Engineering Single-Walled Carbon Nanotube Hybrid Assemblies For Chiro-optic Applications
Francesco Mastrocinque, Ph.D. Candidate
Michael Therien, Ph.D., Advisor
Abstract: Chiral, molecular and nanoscale assemblies are promising candidates for the development of spintronic-based devices, characterized by information processing using both electronic charge and spin, and are poised to give rise to superior computational efficiency relative to modern electronic architectures that only operate using processing of electronic charge. Essential to realizing such spintronic assemblies is the ability to isolate and engineer enantiopure, chiral nanoscale materials that feature highly-tunable and unique electronic structures.

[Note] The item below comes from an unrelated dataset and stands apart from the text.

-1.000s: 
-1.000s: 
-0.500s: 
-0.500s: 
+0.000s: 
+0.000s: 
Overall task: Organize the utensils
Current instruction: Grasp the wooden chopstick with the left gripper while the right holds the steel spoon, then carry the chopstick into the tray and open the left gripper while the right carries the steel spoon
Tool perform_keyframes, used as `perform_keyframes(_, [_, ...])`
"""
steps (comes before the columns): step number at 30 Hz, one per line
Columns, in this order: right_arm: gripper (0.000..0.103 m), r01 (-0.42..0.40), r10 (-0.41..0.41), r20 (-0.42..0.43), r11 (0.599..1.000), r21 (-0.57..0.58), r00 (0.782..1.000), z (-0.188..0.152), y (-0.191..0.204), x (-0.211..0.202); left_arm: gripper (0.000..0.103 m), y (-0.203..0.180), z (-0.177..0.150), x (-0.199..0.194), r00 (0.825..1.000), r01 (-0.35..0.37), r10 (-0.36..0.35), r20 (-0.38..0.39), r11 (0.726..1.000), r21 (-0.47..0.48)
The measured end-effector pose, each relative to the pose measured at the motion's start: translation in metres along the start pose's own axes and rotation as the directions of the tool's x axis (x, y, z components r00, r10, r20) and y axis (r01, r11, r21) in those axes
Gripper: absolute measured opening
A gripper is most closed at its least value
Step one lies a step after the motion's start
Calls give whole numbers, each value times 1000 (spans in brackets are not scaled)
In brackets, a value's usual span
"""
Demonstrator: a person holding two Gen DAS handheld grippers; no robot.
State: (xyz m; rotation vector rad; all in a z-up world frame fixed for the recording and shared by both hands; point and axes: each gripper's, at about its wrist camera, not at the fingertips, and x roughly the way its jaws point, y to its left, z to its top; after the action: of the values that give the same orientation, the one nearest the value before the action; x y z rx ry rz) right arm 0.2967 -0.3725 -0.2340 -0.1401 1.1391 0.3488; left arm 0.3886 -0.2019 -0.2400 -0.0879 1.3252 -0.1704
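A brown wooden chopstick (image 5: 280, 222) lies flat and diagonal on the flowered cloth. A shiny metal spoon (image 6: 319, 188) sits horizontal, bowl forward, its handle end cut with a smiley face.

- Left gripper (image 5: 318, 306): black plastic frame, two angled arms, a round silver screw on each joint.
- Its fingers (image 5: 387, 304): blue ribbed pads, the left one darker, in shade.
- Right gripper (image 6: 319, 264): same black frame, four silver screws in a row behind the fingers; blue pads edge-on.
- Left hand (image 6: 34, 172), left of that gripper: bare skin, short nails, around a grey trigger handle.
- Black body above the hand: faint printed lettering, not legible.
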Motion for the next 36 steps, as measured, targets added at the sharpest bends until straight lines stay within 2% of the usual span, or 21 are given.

Congruent with such requirements, this work focuses on engineering molecular and nanoscale organic matter that interface with single-walled carbon nanotubes (SWNTs), and are capable of: i) generating concentrated, enantioenriched SWNT-based chiral inks from racemic mixtures that aim to be amenable with current ink-jet printing designs for electronic device fabrication, or ii) inducing SWNT lattice handedness in achiral SWNT platforms that depend on conjugated polymer electronic structure and polymer pitch length. Specifically, this work explores: i) experimental and computational investigation of engineered chiral, binaphthalene-based surfactant frameworks that are able to disperse and resolve enantiomers of SWNTs via enthalpic and entropic differences in surfactant-SWNT interactions in aqueous solutions, and ii) chiral, semiconducting aryleneethynylene-based polymers that helically wrap metallic single-walled carbon nanotubes (m-SWNTs) and give rise to m-SWNT band gap opening and a metallic to semiconducting phase transition in such assemblies. Exploitation of such unique designs will enable opportunities to develop exceptional chiro-optic and spintronic materials, and help elucidate critical structure-function relationships that broadly inform material design for such applications.